The modern human survival instinct, the need for a parent to protect its offspring, has, out of lack of any real threat to its existence, mutated into the desire to prove/exhibit superiority in socio-economic status and consumer efficiency. Who decides what the most popular anything is, or what factors determine a product’s popularity, seems ominous. Is the consumer the determining factor, or are the corporations pumping our heads full of commercials which promote false realities featuring insane characters who ‘represent’ us (who are, therefore, more relatable?) the reason we flock like lemmings to the precipice of Target’s or Wal*Mart’s or any other superstore’s automatic doorways?

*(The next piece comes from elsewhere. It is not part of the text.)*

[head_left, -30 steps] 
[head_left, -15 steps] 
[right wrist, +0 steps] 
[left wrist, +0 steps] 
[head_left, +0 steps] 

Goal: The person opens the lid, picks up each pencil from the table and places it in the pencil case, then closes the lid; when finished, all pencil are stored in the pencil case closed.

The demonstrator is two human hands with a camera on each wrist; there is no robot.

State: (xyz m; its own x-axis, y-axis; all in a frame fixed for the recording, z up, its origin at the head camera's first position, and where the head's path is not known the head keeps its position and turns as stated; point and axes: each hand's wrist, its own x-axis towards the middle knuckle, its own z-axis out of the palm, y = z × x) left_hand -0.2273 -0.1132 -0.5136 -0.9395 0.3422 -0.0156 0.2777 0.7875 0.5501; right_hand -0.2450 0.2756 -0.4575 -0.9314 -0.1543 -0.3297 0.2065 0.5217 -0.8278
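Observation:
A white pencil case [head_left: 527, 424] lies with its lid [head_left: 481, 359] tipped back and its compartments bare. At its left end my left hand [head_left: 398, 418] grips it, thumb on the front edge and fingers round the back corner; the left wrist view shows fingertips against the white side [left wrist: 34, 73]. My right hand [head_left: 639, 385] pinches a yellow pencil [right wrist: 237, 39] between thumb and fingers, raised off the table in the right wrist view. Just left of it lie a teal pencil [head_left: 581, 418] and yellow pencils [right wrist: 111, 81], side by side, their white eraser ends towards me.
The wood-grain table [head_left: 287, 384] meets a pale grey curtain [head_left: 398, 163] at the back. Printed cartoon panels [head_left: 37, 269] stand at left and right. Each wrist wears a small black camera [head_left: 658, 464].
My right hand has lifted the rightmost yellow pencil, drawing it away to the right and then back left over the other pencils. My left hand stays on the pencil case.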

Watching the news, when an anchor reports that a certain subject or issue is being talked about, it’s only because other anchors in the media are talking about it, too. It’s part of the networks’ script, and they must stick to the script: Keep the consumer aware only of what corporations who own the news companies deem necessary and accurate information. After all, Christmas is right around the corner. If they can’t scare us into buying things, they’ll pander to our immature sense of humor. As our ids balloon, fueled by the promotional helium of their ads this holiday season, I imagine them floating up into the cold air. They have targets painted on them in white. I just want one dart.
*This incident occurred at Wal*Mart 2 years ago.